AntiLeakBench: Preventing Data Contamination by Automatically Constructing Benchmarks with Updated Real-World Knowledge
This addresses the issue of unfair LLM evaluation for researchers and developers by automating benchmark updates, though it is incremental as it builds on existing contamination prevention methods.
The paper tackles the problem of data contamination in LLM evaluation by proposing AntiLeak-Bench, an automated framework that constructs benchmarks with new knowledge to ensure contamination-free testing, reducing maintenance costs and demonstrating effectiveness in experiments.

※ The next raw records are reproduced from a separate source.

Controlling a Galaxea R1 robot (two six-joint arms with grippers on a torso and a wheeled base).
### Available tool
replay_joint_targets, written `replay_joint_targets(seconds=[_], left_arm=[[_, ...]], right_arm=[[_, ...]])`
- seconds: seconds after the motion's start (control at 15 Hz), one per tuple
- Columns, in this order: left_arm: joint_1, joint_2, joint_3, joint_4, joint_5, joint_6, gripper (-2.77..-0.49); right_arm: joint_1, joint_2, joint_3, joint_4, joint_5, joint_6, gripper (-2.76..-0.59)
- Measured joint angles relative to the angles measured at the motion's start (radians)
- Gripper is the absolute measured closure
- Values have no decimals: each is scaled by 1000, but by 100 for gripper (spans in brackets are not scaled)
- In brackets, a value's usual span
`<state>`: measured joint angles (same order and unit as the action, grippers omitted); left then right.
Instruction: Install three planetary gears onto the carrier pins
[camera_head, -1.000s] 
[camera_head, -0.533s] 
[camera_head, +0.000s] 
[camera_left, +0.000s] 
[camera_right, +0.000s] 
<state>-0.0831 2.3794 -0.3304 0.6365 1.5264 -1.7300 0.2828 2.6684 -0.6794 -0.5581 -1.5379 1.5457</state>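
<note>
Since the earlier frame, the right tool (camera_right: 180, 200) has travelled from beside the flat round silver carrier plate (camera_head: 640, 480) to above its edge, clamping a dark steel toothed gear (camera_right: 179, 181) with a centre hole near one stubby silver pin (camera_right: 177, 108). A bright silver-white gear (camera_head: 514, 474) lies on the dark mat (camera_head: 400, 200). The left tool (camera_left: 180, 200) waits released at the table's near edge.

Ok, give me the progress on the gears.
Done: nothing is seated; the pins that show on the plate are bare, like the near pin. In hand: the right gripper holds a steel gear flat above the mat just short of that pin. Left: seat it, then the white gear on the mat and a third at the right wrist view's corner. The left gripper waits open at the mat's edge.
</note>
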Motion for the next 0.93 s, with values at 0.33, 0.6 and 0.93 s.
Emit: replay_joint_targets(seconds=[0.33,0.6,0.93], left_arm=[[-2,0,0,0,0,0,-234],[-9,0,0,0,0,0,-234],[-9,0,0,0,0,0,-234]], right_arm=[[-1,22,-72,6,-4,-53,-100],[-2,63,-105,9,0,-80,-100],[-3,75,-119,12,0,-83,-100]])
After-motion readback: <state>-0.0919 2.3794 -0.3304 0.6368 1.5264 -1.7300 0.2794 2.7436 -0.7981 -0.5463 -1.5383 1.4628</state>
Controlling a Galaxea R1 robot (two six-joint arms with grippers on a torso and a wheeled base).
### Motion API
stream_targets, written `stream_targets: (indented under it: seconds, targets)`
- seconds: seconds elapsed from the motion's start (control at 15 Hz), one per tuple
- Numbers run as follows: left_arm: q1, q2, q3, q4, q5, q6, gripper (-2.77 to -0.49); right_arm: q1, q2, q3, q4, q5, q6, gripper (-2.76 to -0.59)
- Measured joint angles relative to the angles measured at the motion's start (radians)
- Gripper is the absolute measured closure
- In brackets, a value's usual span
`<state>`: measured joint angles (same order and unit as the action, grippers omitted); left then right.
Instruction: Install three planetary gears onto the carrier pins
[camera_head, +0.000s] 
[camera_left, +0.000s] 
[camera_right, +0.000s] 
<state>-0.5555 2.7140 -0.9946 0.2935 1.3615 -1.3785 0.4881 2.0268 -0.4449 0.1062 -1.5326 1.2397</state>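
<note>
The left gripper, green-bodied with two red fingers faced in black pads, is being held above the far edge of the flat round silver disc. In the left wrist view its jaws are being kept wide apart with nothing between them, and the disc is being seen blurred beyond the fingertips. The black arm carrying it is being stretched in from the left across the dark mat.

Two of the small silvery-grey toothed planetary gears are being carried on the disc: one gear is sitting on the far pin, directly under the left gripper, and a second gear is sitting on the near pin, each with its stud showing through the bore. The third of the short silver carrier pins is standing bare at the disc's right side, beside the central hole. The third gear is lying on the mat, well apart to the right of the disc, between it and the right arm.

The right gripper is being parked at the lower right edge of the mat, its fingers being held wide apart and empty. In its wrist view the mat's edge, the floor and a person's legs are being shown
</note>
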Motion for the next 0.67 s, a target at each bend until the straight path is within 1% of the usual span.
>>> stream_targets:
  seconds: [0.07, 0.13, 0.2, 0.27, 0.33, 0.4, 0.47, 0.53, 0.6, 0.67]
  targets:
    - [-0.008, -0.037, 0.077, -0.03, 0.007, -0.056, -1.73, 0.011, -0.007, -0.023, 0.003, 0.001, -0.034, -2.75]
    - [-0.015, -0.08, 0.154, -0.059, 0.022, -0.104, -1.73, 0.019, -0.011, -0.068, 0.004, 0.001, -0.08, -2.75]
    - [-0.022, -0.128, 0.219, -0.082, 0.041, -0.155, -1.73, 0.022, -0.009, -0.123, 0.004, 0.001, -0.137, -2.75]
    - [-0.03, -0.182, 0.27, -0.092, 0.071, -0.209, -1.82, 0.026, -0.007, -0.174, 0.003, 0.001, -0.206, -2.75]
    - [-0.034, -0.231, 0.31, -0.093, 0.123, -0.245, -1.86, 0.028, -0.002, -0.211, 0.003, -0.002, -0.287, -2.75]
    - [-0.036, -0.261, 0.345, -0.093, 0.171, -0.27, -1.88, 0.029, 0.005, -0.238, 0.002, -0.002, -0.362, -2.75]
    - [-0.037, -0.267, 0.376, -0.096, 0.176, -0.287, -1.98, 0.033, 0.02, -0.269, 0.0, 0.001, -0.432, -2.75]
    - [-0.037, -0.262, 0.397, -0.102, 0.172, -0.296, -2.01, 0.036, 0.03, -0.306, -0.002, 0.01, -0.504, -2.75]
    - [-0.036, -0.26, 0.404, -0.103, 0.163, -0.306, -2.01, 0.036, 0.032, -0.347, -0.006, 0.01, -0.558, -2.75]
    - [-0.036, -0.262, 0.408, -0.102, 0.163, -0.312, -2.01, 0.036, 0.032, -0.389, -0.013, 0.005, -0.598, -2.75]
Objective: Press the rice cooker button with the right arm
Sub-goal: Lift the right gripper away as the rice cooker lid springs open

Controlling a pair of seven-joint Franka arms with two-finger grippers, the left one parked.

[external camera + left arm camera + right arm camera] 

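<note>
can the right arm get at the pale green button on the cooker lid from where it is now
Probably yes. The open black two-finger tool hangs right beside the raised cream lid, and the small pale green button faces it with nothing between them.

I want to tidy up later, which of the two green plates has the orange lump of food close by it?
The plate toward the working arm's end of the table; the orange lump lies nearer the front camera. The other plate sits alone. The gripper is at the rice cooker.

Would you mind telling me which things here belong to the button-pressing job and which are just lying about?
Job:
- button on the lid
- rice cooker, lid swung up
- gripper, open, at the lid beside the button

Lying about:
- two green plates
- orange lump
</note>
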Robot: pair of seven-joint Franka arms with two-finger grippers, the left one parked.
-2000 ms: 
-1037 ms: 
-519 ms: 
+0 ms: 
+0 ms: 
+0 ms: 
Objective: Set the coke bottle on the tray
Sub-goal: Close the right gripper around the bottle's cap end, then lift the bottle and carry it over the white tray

Data contamination hinders fair LLM evaluation by introducing test data into newer models' training sets. Existing studies solve this challenge by updating benchmarks with newly collected data. However, they fail to guarantee contamination-free evaluation as the newly collected data may contain pre-existing knowledge, and their benchmark updates rely on intensive human labor. To address these issues, we in this paper propose AntiLeak-Bench, an automated anti-leakage benchmarking framework. Instead of simply using newly collected data, we construct samples with explicitly new knowledge absent from LLMs' training sets, which thus ensures strictly contamination-free evaluation. We further design a fully automated workflow to build and update our benchmark without human labor. This significantly reduces the cost of benchmark maintenance to accommodate emerging LLMs. Through extensive experiments, we highlight that data contamination likely exists before LLMs' cutoff time and demonstrate AntiLeak-Bench effectively overcomes this challenge.